- [TASK INSTRUCTIONS]
Look for the word "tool" in the data below, and copy every line that holds it.

- [PROVIDED DATA]
###

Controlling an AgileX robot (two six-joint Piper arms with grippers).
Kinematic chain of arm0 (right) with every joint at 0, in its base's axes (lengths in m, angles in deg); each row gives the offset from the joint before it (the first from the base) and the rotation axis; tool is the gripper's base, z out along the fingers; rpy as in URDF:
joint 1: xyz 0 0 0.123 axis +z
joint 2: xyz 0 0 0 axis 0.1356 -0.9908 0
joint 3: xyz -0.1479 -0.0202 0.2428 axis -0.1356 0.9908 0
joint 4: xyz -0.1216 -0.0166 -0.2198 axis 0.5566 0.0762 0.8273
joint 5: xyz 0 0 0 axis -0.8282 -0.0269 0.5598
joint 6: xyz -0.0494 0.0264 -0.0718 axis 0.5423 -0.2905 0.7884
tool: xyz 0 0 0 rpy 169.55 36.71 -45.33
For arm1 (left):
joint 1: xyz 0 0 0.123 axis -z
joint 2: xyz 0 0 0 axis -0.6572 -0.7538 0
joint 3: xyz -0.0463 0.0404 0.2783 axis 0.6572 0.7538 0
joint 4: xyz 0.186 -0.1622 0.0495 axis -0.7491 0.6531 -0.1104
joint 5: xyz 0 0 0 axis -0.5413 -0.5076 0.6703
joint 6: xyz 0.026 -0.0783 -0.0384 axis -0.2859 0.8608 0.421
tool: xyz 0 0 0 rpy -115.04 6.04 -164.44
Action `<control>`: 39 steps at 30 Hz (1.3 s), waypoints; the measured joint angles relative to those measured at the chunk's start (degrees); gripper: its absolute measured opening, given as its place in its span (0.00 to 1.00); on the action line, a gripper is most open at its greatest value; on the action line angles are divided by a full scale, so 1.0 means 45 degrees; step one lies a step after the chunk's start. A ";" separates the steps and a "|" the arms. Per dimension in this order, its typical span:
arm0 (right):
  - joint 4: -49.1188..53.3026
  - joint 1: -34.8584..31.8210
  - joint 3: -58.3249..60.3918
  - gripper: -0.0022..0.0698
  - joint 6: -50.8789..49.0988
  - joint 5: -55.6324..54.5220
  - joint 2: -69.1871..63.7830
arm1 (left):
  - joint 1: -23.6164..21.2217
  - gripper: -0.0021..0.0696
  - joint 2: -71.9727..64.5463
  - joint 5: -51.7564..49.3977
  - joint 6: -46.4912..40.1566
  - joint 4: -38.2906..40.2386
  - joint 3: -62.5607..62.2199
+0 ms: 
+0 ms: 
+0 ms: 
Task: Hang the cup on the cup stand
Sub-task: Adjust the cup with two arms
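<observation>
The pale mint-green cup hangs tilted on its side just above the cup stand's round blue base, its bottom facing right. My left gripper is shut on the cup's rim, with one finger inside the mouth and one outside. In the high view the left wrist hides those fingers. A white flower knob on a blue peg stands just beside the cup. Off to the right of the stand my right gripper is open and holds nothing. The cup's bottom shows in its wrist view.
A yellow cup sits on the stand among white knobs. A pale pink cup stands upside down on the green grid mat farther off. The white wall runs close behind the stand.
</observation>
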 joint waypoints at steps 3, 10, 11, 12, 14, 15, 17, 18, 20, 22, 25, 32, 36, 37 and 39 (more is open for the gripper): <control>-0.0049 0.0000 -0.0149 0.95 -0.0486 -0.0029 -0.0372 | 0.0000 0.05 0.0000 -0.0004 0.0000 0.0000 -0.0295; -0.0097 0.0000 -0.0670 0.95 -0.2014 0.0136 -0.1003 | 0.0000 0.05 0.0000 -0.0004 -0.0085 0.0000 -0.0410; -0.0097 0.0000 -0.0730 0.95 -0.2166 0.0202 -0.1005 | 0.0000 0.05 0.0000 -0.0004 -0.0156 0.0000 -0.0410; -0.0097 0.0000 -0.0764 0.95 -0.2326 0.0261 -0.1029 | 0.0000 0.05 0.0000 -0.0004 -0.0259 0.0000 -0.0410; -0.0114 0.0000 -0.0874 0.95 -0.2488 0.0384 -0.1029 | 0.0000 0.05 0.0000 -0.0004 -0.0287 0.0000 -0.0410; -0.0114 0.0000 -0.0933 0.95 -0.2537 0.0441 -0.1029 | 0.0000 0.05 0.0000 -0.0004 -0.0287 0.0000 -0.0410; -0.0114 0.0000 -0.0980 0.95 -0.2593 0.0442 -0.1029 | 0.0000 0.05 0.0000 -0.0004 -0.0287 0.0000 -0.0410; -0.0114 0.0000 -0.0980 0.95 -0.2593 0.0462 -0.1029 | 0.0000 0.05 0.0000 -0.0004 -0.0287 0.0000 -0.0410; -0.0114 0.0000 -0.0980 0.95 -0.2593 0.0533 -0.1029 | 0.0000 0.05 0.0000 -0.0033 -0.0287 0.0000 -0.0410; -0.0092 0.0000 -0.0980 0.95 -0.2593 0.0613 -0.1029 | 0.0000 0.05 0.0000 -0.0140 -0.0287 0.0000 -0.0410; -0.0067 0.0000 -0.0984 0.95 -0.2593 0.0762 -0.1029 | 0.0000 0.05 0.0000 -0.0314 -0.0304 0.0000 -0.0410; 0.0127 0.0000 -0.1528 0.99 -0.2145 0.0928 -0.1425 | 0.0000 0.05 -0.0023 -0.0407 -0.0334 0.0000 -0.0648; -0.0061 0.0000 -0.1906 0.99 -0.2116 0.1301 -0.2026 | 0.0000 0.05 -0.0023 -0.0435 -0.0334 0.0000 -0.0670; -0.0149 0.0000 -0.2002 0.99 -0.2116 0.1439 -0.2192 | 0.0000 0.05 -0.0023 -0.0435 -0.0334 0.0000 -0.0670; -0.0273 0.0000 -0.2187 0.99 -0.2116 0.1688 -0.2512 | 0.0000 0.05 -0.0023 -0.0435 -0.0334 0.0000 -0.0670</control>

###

- [TASK OUTPUT]
Kinematic chain of arm0 (right) with every joint at 0, in its base's axes (lengths in m, angles in deg); each row gives the offset from the joint before it (the first from the base) and the rotation axis; tool is the gripper's base, z out along the fingers; rpy as in URDF:
tool: xyz 0 0 0 rpy 169.55 36.71 -45.33
tool: xyz 0 0 0 rpy -115.04 6.04 -164.44

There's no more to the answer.